L'Etat a interdit, ce vendredi 20 avril, la vente aux enchères d'un ensemble de manuscrits rédigés au XIIe siècle au scriptorium de l'abbaye du Mont-Saint-Michel. Explications…
Le ministère de la Culture a "mis en demeure" la société Orne Enchères de "restituer sans délai l'objet à l'Etat, son légitime propriétaire", après lui avoir demandé de "bien vouloir le retirer de la vente aux enchères du 5 mai 2018", selon une copie du courrier envoyé par Orne Enchères à l'AFP dont l'objet a été confirmé par le ministère.
La valeur de ce document de 135 feuillets "dans un état de fraîcheur remarquable" et comprenant notamment une Prose de Saint-Aubert, "vibrant hommage au fondateur du Mont-Saint-Michel en 708", devait être mise à pris 50.000 euros, selon Orne Enchères.
L’Etat menace de saisir le tribunal compétent
Des acheteurs potentiels s'étaient manifesté notamment des Etats-Unis, assure la société. "Il est tout à fait possible qu'il atteigne quelques centaines de milliers d'euros" à la vente, assure Pascal Guillebaud qui a expertisé le document pour Ornes Enchères.
Dans son courrier, l'Etat menace de saisir le tribunal compétent si la société ne restitue pas le document. Orne Enchères, qui lui en conteste la propriété, prépare de son côté un recours contre la demande de l'Etat, selon son avocate Corinne Hershkovitch. Le courrier datant du 22 mars, la société a jusqu'au 22 mai pour saisir le tribunal administratif de Paris, selon l'avocate.
Pour l'Etat, ce manuscrit lui appartient parce que l'Assemblée nationale du 2 novembre 1789 a décidé de "mettre les biens du clergé à la disposition de la nation" et que le document figure au catalogue des livres en dépôt à l'administration du district d'Avranches dressé en 1795, selon le courrier.

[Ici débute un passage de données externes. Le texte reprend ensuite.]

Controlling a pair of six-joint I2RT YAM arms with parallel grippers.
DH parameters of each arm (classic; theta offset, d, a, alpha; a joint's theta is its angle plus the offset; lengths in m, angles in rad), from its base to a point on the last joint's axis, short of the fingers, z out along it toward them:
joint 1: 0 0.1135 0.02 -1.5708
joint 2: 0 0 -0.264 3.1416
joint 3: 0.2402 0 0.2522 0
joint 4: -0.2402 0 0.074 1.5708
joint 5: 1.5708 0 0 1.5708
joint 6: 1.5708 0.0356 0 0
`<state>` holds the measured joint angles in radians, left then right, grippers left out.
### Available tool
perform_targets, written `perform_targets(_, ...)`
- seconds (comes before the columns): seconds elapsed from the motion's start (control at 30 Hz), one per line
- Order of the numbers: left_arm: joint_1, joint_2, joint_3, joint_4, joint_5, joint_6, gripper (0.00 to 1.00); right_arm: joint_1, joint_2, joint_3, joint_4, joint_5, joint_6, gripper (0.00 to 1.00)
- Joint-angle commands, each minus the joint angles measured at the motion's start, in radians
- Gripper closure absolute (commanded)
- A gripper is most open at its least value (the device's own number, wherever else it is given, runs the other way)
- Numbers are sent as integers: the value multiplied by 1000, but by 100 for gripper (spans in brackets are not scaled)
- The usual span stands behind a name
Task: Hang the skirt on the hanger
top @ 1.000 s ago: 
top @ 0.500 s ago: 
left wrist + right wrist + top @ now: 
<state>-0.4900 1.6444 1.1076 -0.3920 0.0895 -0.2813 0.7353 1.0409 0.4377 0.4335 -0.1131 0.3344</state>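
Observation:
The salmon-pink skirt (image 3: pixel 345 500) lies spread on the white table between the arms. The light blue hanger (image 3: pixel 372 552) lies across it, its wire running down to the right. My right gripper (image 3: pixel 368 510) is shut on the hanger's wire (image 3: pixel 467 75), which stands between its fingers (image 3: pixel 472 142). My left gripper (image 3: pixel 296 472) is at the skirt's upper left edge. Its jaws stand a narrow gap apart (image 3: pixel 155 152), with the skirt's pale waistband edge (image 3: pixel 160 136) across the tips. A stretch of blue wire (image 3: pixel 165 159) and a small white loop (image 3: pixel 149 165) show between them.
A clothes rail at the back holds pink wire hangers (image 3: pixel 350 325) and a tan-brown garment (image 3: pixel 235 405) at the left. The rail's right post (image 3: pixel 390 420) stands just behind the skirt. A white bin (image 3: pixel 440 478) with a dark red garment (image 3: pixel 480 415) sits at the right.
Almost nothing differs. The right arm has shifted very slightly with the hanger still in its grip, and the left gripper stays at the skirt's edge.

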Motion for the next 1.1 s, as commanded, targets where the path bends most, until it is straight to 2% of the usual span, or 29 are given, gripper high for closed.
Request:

Mais Orne Enchères estime que le document avait "probablement quitté le mont avant 1794" et que le catalogue de 1795 a été rédigé en recopiant une liste plus ancienne sans vérification que l'ouvrage était bien là, a indiqué à l'AFP Patrice Biget, son commissaire-priseur. La société en veut pour preuve l'absence, selon elle, sur les manuscrits en sa possession de cachet ou de cote les rattachant à ce catalogue.
Le propriétaire du document souhaite rester anonyme
Invité à réagir à cet argument, le ministère a maintenu vendredi que "la propriété publique de ce document est manifeste" et précisé qu'un "travail minutieux d'expertise a été mené sur le parcours" de ces manuscrits.
Le propriétaire du document, qui souhaite rester anonyme, assure que sa famille tenait ce manuscrit d'un religieux du Mont-Saint-Michel, "sans doute" à la fin du XVIIIe siècle, selon Me Biget.